Es ist gegen 11, da singt der Vereinsvorsitzende Markus Ganser am 18. Grenzstein, dem am Ponto-Grundstück, das hohe Lied von Peter und Hildegard Lauer, die für das Exemplar aus einer Odenwälder Steinmetzwerkstatt 600 Euro hingeblättert haben. Ein Dankeschön für die freundliche Aufnahme des Maschinenbauingenieurs in den 1960ern. Zwei Jahre später folgte die Hochzeit mit der Stierstädterin – bis heute hat er sein Eheversprechen gehalten. In den Beifall für die Steinstifter stimmen Brunnenkönigin Pia und Brunnenmeister Mathias ein, die nach 6,8 Kilometern gemeinsam mit den anderen in den Forst eintauchen und schon nach wenigen Metern – es bedarf keiner Erläuterung – erkennen, dass es dem Wald gar nicht gut geht. Borkenkäfer haben den geschwächten Fichten übel zugesetzt. Wo sie einmal standen, ist eine Schneise geschlagen worden, und die Förster machen sich Gedanken über die sinnvollste Aufforstung. Jagdpächter Josef Göbel kann ein Lied vom Siechtum des Waldes singen. In seinem Revier auf Oberurseler Grund sind 2000 Bäume nicht mehr zu retten.

Der Waidmann treibt mit dem Wald seine Späßchen und hat einen Bierhahn in eine Kastanienrinde getrieben, den Baum kurzerhand zum Schnapsbaum erklärt. Doch nach allem, was man weiß, steigt in dem Stamm noch kein alkoholhaltiger Saft empor. Der Hochprozentige kommt aus dem Flachmann.

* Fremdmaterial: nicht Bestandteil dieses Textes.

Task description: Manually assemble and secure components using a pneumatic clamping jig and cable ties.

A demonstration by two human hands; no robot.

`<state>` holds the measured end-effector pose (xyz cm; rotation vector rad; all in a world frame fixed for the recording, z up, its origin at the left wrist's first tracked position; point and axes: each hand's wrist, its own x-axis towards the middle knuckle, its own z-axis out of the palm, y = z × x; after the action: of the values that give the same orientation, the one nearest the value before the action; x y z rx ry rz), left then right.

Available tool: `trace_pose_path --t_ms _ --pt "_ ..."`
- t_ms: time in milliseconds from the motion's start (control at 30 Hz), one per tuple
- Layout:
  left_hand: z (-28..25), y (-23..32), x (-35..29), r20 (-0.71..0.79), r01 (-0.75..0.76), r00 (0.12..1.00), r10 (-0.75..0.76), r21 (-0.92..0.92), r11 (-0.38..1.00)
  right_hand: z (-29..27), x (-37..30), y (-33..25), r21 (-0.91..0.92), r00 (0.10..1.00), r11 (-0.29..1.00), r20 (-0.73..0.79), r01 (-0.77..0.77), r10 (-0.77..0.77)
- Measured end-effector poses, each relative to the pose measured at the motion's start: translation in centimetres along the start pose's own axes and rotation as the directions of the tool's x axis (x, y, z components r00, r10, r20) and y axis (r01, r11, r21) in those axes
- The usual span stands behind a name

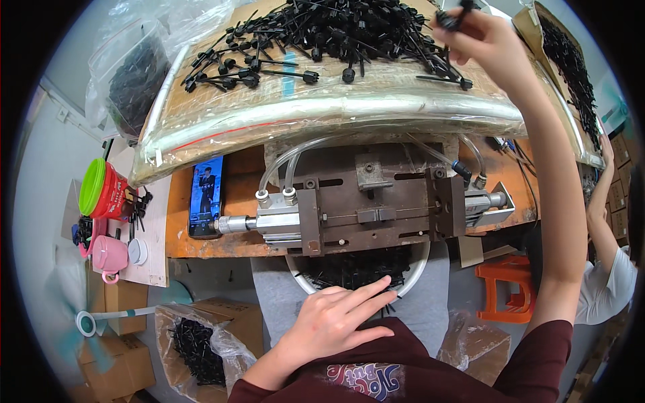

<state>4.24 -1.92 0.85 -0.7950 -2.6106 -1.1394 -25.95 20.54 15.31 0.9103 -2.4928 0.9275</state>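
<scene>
My left hand (329, 321) is open, fingers spread, over the near rim of a white bowl (423, 277) in my lap. Small black plastic pieces (336, 265) fill the bowl. At the upper right, my right hand (487, 43) is raised and closed on a black plastic piece (451, 21) at the right edge of a heap. That heap of black stemmed pieces (342, 30), with thick heads, lies on a plastic-wrapped cardboard surface (316, 94). Between my hands sits a brown metal clamping fixture (376, 228) with an air cylinder (279, 221) at its left; I see nothing held in its middle.
A phone (206, 195) lies left of the fixture on the orange bench. Beyond it stand a red bucket (111, 191) and a pink mug (109, 255). A fan (86, 324), a box of black pieces (195, 349) and an orange stool (504, 289) surround me. Another person's arm (600, 208) is at right.
</scene>
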Motion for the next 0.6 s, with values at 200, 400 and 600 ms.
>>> trace_pose_path --t_ms 200,400,600 --pt "-1.2 0.2 2.7 -0.345 -0.095 0.937 0.055 -0.102 0.99 1.6 -5.9 -4.8 0.566 0.984 0.82 -0.076 -0.09 0.161" --pt "-1.8 1.1 3.7 -0.394 -0.017 0.871 -0.293 -0.62 0.784 6.2 -16.0 -10.4 0.122 0.868 0.86 -0.023 0.495 -0.496" --pt "-0.9 0.8 2.8 -0.379 0.014 0.916 -0.135 -0.305 0.952 8.8 -20.6 -10.0 0.17 0.913 0.9 0.002 0.401 -0.408"
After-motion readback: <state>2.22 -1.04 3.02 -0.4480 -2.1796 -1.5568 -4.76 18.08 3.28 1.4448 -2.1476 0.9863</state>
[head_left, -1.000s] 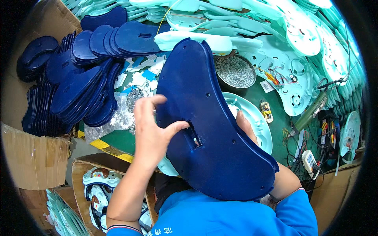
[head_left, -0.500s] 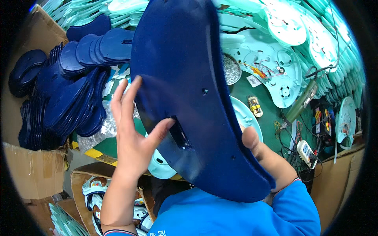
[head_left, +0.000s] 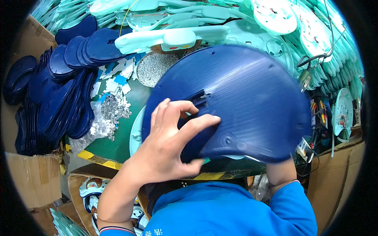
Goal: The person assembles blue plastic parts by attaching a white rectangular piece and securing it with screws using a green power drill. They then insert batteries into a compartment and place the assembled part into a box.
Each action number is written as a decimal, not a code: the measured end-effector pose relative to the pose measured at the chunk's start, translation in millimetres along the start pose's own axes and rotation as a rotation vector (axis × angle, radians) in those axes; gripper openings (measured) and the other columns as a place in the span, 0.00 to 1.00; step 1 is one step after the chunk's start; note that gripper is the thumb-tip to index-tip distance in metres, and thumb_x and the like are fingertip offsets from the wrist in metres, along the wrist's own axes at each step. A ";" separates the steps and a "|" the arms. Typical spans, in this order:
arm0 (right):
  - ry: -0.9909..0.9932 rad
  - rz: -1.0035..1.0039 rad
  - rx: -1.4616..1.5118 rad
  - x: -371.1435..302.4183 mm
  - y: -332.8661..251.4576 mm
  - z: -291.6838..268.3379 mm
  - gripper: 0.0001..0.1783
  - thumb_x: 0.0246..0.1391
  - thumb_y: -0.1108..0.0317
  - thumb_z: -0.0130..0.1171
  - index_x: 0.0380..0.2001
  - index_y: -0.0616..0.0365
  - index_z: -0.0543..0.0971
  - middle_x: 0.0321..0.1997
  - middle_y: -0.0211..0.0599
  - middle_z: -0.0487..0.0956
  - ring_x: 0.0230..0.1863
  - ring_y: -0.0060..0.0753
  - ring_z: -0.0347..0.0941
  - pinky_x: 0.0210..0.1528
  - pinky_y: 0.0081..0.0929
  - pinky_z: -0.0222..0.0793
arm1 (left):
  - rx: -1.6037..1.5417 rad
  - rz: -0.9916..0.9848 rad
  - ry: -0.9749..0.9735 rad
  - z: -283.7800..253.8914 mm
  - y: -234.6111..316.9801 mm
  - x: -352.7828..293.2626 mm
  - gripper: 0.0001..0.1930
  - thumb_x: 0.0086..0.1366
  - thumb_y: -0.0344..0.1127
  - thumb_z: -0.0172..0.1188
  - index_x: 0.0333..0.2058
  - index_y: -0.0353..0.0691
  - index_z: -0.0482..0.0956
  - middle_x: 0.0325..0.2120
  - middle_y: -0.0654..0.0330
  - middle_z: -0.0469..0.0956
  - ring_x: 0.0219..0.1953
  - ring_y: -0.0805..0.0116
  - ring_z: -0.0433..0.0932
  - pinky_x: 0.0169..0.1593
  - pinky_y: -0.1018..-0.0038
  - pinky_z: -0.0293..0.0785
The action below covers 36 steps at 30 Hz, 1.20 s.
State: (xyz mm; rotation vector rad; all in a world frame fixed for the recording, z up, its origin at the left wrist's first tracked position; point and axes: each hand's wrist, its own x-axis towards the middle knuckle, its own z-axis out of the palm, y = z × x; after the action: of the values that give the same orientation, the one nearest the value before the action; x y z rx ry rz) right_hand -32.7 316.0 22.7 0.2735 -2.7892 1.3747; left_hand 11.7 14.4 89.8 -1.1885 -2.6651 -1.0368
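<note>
Dark blue panel, head view: a broad curved panel (head_left: 244, 94), blurred, is held up over the near part of the tabletop (head_left: 116, 147), tilted, its wide end toward the right.
Panel face: a slot (head_left: 201, 98) lies toward the left; small holes show near the edges.
Left hand: the hand (head_left: 165, 145) is at the panel's left part, fingers bent beside the slot, index fingertip on the face, thumb apart from the fingers near the lower edge; whether its grip bears any of the panel I cannot tell.
Right hand: hidden behind the panel, so I cannot tell its grip; the right forearm (head_left: 281, 173) goes up under the right end.
Under the panel: a pale green shell (head_left: 136, 133) peeks out at the left.
Far middle: a round bowl (head_left: 157, 69) of small metal pieces, beside white and blue scraps (head_left: 122, 74).
Left: stacked blue panels (head_left: 55, 106), with a clear bag (head_left: 88, 129) near them.
Far side: heaped pale green shells (head_left: 189, 15).
Near left: a carton (head_left: 75, 185) holding white-and-blue assemblies (head_left: 92, 188).
Near edge: yellow-and-black tape (head_left: 104, 161).
</note>
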 end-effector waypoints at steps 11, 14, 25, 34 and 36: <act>0.430 -0.068 0.064 21.4 32.8 7.9 0.20 0.54 0.68 0.67 0.50 0.59 0.78 0.48 0.41 0.79 0.49 0.37 0.77 0.55 0.32 0.71 | 0.344 -0.113 0.099 42.1 -47.8 -27.9 0.23 0.51 0.30 0.71 0.48 0.44 0.79 0.55 0.53 0.72 0.58 0.48 0.70 0.64 0.54 0.64; 0.156 -0.311 0.145 33.8 -9.5 28.5 0.20 0.53 0.68 0.67 0.51 0.55 0.81 0.49 0.40 0.77 0.51 0.36 0.75 0.57 0.30 0.70 | 0.104 0.029 0.037 54.4 -37.4 -29.7 0.12 0.55 0.30 0.69 0.40 0.45 0.83 0.42 0.63 0.82 0.51 0.58 0.76 0.56 0.60 0.67; -0.142 -0.446 0.126 78.0 -43.5 108.7 0.21 0.53 0.72 0.66 0.52 0.54 0.82 0.45 0.34 0.78 0.36 0.24 0.75 0.37 0.22 0.72 | -0.075 -0.014 -0.007 56.4 -41.9 -21.9 0.09 0.56 0.28 0.67 0.36 0.44 0.82 0.33 0.63 0.78 0.43 0.58 0.72 0.53 0.62 0.64; -0.121 -0.496 0.108 82.4 -37.5 113.3 0.21 0.53 0.72 0.66 0.52 0.53 0.81 0.46 0.33 0.78 0.36 0.25 0.76 0.35 0.21 0.72 | 0.175 0.086 0.184 75.0 -19.1 -36.7 0.11 0.52 0.31 0.67 0.37 0.45 0.84 0.36 0.63 0.79 0.45 0.62 0.74 0.50 0.62 0.69; -0.119 -0.497 0.106 82.0 -36.6 114.2 0.21 0.53 0.72 0.66 0.52 0.53 0.81 0.46 0.33 0.78 0.36 0.25 0.76 0.36 0.21 0.72 | -0.219 -0.037 0.226 74.2 3.6 -47.3 0.13 0.54 0.27 0.71 0.40 0.42 0.85 0.39 0.57 0.79 0.40 0.61 0.77 0.47 0.66 0.72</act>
State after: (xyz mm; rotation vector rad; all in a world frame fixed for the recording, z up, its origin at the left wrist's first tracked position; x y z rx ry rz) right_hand -100.6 191.9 -10.7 1.0003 -2.4783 1.4064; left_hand 63.7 29.6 20.3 -0.9858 -2.4589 -1.4078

Noch während der deftigen Brotzeit zückt Stadtführerin Marion Unger – im knöchellangen mittelalterlichen Gewand, einen mächtigen Schlüssel am Gürtel – einen Band mit Mythen, um daraus die Entstehungsgeschichte der Heide vorzulesen. Die wächst heute auf einer Fläche von 3,2 Hektar und muss um die Existenz bangen, weil sie von jungen Laubbäumen umzingelt wird. Wenn die Naturschützer nicht zweimal im Jahr zur Rettungsaktion schreiten würden, das Naturschutzgebiet wäre längst zugewachsen

Als die Heide das Wachsen lernte, sollte sie das Grab eines Riesen schmücken, der auf der Stierstädter Höhe vom Blitz erschlagen wurde und von seiner Gattin Anna, einer Oberurselerin, daselbst bestattet wurde. Die Heide war schließlich nicht mehr zu bremsen und bedeckte das gesamte Plateau. Damit beendete die Stadtführerin, eine profunde Kennerin der Oberurseler Historie, die Lesung So könnte es gewesen sein, vor 400 oder 500 Jahren, als im damals selbständigen Stierstadt noch kein Mensch an den Grenzgang dachte.

Ganz zum Schluss kam Tim Seidenthal zu Wort und sprach über Ackerbau und Pferdezucht. Der 24-Jährige bewirtschaftet 30 Hektar Grün- und genauso viel Ackerland. In seinen Boxen stehen 80 Pensionspferde.